Work instruction — Leaving out the images, please output every entry exactly as it appears.

Dataset excerpts —
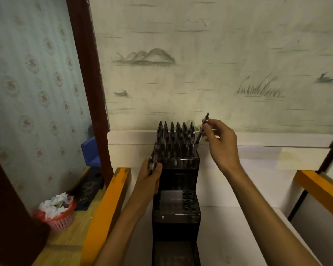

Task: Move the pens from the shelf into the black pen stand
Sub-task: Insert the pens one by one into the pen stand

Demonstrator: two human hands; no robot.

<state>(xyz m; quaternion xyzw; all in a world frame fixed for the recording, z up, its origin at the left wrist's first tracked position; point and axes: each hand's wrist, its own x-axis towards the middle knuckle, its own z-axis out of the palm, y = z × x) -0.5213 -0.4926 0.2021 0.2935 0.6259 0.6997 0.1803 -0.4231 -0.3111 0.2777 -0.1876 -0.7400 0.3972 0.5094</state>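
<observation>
I'm pinching one pen (201, 131) in my right hand (220, 140), tilted, its tip sitting at the right rear corner of the stand (176, 189), top tier. That tier's already packed with upright pens (173, 139). My left hand (150, 174) is gripping a bunch of pens (153, 160) by the stand's left side, on the white shelf (238, 198)

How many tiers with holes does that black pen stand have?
2 show holes: the top tier, packed with pens, and the middle tier, holes empty. The lowest step is too dark to tell.
</observation>
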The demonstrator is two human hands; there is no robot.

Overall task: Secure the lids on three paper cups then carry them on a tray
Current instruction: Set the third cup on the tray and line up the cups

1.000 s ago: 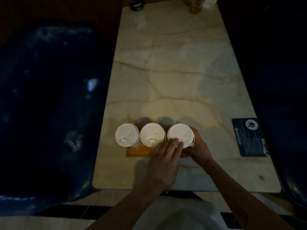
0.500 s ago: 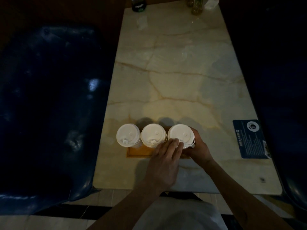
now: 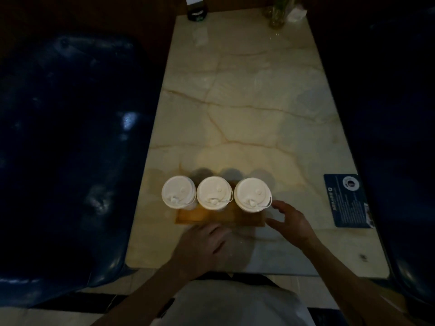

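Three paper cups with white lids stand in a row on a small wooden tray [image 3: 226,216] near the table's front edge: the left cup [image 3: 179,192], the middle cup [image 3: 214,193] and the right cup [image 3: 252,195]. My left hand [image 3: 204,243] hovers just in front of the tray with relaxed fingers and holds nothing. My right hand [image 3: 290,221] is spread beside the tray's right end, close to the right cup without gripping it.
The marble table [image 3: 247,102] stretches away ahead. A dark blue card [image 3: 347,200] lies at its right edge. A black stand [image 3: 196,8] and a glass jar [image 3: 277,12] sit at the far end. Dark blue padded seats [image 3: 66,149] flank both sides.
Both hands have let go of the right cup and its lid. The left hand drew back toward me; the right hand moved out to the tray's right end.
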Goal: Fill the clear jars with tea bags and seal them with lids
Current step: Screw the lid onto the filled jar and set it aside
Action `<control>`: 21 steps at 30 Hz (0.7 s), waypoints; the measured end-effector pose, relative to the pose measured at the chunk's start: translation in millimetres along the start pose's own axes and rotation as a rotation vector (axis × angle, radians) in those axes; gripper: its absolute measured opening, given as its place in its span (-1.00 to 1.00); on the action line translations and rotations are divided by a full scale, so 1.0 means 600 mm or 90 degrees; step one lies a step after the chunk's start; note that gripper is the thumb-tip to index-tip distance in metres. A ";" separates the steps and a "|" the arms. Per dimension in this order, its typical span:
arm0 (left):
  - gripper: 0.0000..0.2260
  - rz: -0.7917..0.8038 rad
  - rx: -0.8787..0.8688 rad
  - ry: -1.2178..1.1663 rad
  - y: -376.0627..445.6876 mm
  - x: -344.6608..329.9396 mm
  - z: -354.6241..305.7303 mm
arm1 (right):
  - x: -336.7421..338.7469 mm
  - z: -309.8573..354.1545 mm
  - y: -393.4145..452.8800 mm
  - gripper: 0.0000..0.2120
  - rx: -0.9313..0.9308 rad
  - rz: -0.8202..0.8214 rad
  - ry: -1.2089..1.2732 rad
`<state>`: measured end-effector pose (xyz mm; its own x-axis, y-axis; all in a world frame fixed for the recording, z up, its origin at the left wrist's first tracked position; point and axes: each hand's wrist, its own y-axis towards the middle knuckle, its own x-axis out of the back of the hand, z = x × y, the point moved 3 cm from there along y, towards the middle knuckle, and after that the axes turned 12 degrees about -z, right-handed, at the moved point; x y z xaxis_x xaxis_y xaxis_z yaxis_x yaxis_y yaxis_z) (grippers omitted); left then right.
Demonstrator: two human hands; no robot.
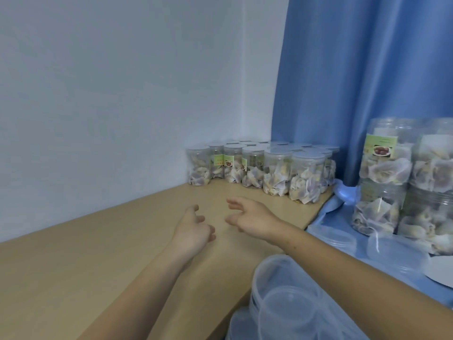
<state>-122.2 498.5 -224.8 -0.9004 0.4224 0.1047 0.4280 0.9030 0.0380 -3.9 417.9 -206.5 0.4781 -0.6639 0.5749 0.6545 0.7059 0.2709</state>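
A tan table (73,266) sits in a corner by a white wall (110,82) and a blue curtain (355,69).

We see many filled jars (306,177) of tea bags with lids on, standing close together at the far end of the table. More filled jars (384,177) are stacked at the right on a blue cloth (326,217). Clear lids (286,298) lie piled near us. Our left hand (193,229) and right hand (252,217) float over the table, fingers (232,204) loose and curled, holding nothing, near each other but apart.
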 end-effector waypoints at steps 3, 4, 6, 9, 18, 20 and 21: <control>-0.47 0.038 -0.012 -0.038 -0.037 -0.035 -0.031 | 0.029 0.007 -0.021 -0.54 0.004 -0.043 0.042; -0.50 0.047 -0.022 -0.051 -0.052 -0.047 -0.045 | 0.041 0.011 -0.030 -0.57 0.005 -0.059 0.054; -0.55 0.057 -0.053 -0.066 -0.081 -0.068 -0.071 | 0.068 0.020 -0.053 -0.64 0.016 -0.098 0.072; -0.69 0.059 -0.106 -0.076 -0.130 -0.102 -0.106 | 0.120 0.028 -0.092 -0.76 0.041 -0.152 0.088; -0.73 0.190 -0.146 -0.175 -0.337 -0.265 -0.205 | 0.378 -0.013 -0.247 -0.76 0.039 -0.322 0.068; -0.73 0.237 -0.151 -0.178 -0.392 -0.313 -0.224 | 0.441 -0.035 -0.287 -0.76 0.034 -0.348 0.069; -0.72 0.257 -0.156 -0.181 -0.418 -0.338 -0.233 | 0.472 -0.047 -0.308 -0.78 0.029 -0.369 0.085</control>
<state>-36.2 175.4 -116.6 -0.6321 0.7666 -0.1128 0.7186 0.6344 0.2849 27.3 92.6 -115.4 0.1216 -0.9674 0.2224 0.8060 0.2270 0.5466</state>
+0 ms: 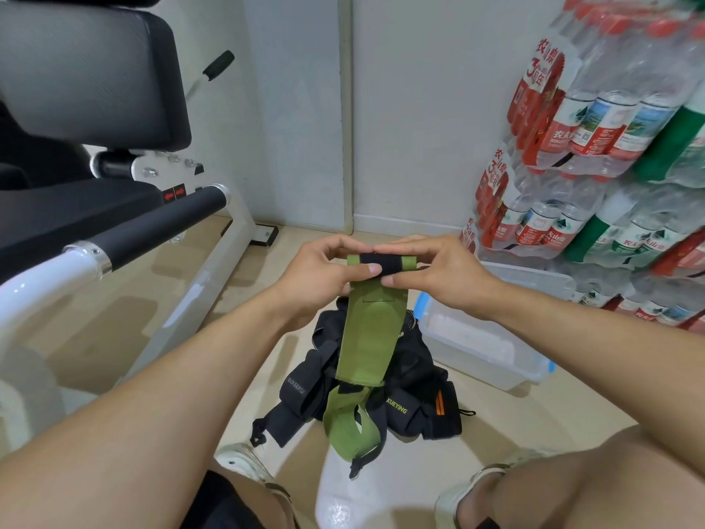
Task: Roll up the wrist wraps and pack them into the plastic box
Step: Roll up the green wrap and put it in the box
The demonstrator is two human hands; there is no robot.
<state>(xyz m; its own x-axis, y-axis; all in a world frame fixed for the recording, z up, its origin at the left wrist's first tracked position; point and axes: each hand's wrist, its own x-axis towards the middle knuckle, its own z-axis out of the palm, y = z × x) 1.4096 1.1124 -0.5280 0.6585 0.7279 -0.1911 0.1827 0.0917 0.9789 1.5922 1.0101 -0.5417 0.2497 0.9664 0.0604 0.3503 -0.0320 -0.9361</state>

Response box —
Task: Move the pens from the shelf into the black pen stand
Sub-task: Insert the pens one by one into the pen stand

Demonstrator: two human hands; no robot.

<state>(xyz m; quaternion xyzw; all in a world frame fixed for the recording, z up, its origin at the left wrist's first tracked position; point and axes: each hand's wrist, its own x-axis towards the middle knuckle, its own z-axis out of the palm, y = z × x) -0.5213 -0.4926 0.2021 0.2935 0.6259 0.6997 0.1803 -0.4231 -0.3111 0.2777 -0.1876 -0.7400 0.3972 0.5094</state>
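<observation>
I'm pinching one pen (201, 131) in my right hand (220, 140), tilted, its tip sitting at the right rear corner of the stand (176, 189), top tier. That tier's already packed with upright pens (173, 139). My left hand (150, 174) is gripping a bunch of pens (153, 160) by the stand's left side, on the white shelf (238, 198)

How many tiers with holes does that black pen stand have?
2 show holes: the top tier, packed with pens, and the middle tier, holes empty. The lowest step is too dark to tell.
</observation>
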The demonstrator is two human hands; there is no robot.

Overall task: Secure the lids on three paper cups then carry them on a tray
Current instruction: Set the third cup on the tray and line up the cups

1.000 s ago: 
0.500 s ago: 
now: 

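Three paper cups with white lids stand in a row on a small wooden tray [image 3: 226,216] near the table's front edge: the left cup [image 3: 179,192], the middle cup [image 3: 214,193] and the right cup [image 3: 252,195]. My left hand [image 3: 204,243] hovers just in front of the tray with relaxed fingers and holds nothing. My right hand [image 3: 290,221] is spread beside the tray's right end, close to the right cup without gripping it.
The marble table [image 3: 247,102] stretches away ahead. A dark blue card [image 3: 347,200] lies at its right edge. A black stand [image 3: 196,8] and a glass jar [image 3: 277,12] sit at the far end. Dark blue padded seats [image 3: 66,149] flank both sides.
Both hands have let go of the right cup and its lid. The left hand drew back toward me; the right hand moved out to the tray's right end.
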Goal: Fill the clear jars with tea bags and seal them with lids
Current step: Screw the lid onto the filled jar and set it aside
Action `<control>`: 21 steps at 30 Hz (0.7 s), waypoints; the measured end-effector pose, relative to the pose measured at the chunk's start: translation in millimetres along the start pose's own axes and rotation as a rotation vector (axis × angle, radians) in those axes; gripper: its absolute measured opening, given as its place in its span (-1.00 to 1.00); on the action line translations and rotations are divided by a full scale, so 1.0 means 600 mm or 90 degrees; step one lies a step after the chunk's start; note that gripper is the thumb-tip to index-tip distance in metres. A ";" separates the steps and a "|" the arms. Per dimension in this order, its typical span:
arm0 (left):
  - gripper: 0.0000..0.2260
  - rz: -0.7917..0.8038 rad
  - rx: -0.8787..0.8688 rad
  - ry: -1.2178..1.1663 rad
  - y: -376.0627..445.6876 mm
  - x: -344.6608..329.9396 mm
  - z: -354.6241..305.7303 mm
arm1 (right):
  - x: -336.7421..338.7469 mm
  - z: -309.8573..354.1545 mm
  - y: -393.4145..452.8800 mm
  - gripper: 0.0000..0.2120
  - rx: -0.9313..0.9308 rad
  - rz: -0.8202..0.8214 rad
  - ry: -1.2089..1.2732 rad
`<state>`: measured end-effector pose (xyz mm; its own x-axis, y-axis; all in a world frame fixed for the recording, z up, its origin at the left wrist's first tracked position; point and axes: each hand's wrist, its own y-axis towards the middle knuckle, its own x-axis out of the back of the hand, z = x × y, the point moved 3 cm from there along y, towards the middle knuckle, and after that the axes turned 12 degrees about -z, right-handed, at the moved point; x y z xaxis_x xaxis_y xaxis_z yaxis_x yaxis_y yaxis_z) (grippers omitted); left then right.
Demonstrator: two human hands; no robot.
<state>-122.2 498.5 -224.8 -0.9004 0.4224 0.1047 0.4280 0.9030 0.0380 -3.9 417.9 -206.5 0.4781 -0.6639 0.5749 0.6545 0.7059 0.2709</state>
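A tan table (73,266) sits in a corner by a white wall (110,82) and a blue curtain (355,69).

We see many filled jars (306,177) of tea bags with lids on, standing close together at the far end of the table. More filled jars (384,177) are stacked at the right on a blue cloth (326,217). Clear lids (286,298) lie piled near us. Our left hand (193,229) and right hand (252,217) float over the table, fingers (232,204) loose and curled, holding nothing, near each other but apart.
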 end-effector waypoints at steps 3, 4, 6, 9, 18, 20 and 21: <control>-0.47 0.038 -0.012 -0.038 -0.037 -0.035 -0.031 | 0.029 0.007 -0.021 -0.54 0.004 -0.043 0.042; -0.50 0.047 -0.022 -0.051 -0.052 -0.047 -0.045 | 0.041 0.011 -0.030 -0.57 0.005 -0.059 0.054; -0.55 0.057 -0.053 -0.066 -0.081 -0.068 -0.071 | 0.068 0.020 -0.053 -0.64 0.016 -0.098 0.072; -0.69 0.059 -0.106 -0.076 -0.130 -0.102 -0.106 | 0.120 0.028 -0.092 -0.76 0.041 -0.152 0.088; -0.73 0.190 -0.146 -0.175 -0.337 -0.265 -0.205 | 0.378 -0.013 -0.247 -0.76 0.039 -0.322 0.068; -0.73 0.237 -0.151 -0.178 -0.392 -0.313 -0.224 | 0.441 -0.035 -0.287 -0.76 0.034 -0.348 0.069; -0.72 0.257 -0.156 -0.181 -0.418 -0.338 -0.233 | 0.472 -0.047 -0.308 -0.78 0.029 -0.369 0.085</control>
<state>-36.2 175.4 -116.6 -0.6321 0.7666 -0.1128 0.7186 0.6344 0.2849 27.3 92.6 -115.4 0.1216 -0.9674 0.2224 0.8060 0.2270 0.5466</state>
+0 ms: 
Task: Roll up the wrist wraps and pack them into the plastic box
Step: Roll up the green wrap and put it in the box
The demonstrator is two human hands; there is no robot.
<state>(xyz m; its own x-axis, y-axis; all in a world frame fixed for the recording, z up, its origin at the left wrist's first tracked position; point and axes: each hand's wrist, its own x-axis towards the middle knuckle, its own z-axis out of the palm, y = z × x) 1.4096 1.1124 -0.5280 0.6585 0.7279 -0.1911 0.1827 0.0917 0.9789 1.5922 1.0101 -0.5417 0.2497 0.9664 0.0604 0.3503 -0.0320 -0.9361</state>

The answer to this exercise has been fully stated.